Los agoreros y pesimistas clásicos andan chapoteando en los charcos de la más profunda depresión ante lo que se pueda avecinar.

El avance inmisericorde del podemismo, la resaca marina de la no pero sí consulta o los casos de corrupción que van apareciendo al mismo ritmo y variedad que las setas en este espléndido otoño, no hacen más que alimentar un espíritu de incertidumbre y expectación inquieta por lo que ya algunos han calificado como resquebrajamiento del sistema.

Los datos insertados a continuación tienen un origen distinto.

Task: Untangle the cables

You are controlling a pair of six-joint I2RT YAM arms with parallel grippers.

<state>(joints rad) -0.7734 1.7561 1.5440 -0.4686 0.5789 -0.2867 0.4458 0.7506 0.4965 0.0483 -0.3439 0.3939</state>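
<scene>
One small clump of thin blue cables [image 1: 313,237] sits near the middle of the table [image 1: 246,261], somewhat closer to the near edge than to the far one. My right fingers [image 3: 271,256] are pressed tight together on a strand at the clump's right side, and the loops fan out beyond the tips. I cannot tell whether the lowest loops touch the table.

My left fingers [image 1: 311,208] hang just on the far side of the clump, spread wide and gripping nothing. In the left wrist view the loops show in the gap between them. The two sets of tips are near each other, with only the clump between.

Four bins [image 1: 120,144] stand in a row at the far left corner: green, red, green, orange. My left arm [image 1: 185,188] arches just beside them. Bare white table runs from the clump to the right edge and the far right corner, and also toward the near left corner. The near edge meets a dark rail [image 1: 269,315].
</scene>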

Nos encontramos ante un reset social e institucional francamente delicado, donde las reglas y comportamientos del juego están todavía bastante difuminadas, con lo que añade una dosis de complicación a la cuestión.

Y ante el canibalismo rupturista, no nos queda más remedio que rearmarnos. Rearmarnos ideológicamente. Rearmarnos racionalmente. Y rearmarnos individualmente.

Ha llegado la hora de organizarse de abajo a arriba y de arriba a abajo. Agarremos la cartera de comercial y llamemos a cada una de las puertas. Así de simple. Y así de complicado.

Los que somos incomprensible e insensatamente optimistas, no estamos atravesando por nuestro mejor momento, desde luego. Yo misma, como catalana que ama profundamente a España, vivo una época en la que siento dolor físico por no hallar una salida realmente convincente a la situación política y social que tenemos planteada. Así. Sin más. Porque hoy, les confieso, no la veo.

No logro visualizar cómo frenar el progresivo desafecto de una parte de la sociedad catalana hacia el resto de España. Aún a pesar de que una servidora sigue pensando que de celebrarse hoy un referéndum, el porcentaje de personas que votaríamos en contra de una supuesta secesión, sería todavía superior. Con una diferencia claramente menor que hace unos años, pero todavía superior.

Un querido amigo me decía ayer, "esto se hunde, Miquel". Y sí. Quizás sí. Porque las líneas que separan el Bien del Mal ya no están tan nítidas como antes. Porque las varas de medir son cada vez más abismalmente diferentes. Y porque el ciudadano medio ha dejado de creer. Que es, sin duda, lo peor que le puede pasar a una sociedad.

Hemos dejado de creer en muchas cosas que, de manera tradicional, mejor o peor, nos mantenían alertas. Pero no podemos de dejar de creer en nosotros mismos y en nuestro potencial para arrimar el hombro, porque entonces, el aliento del más burdo populismo impregna cada uno de los rincones del territorio.

Lo que les quiero decir, queridos amigos, no sé si de manera muy afortunada, es que sigamos tocando hasta el último momento. Aunque desafinemos y cada instrumento mire a uno y a otro lado sin armonía ni coordinación. Porque todo, créanme, se acabará poniendo en su sitio y acabará encontrando acomodo.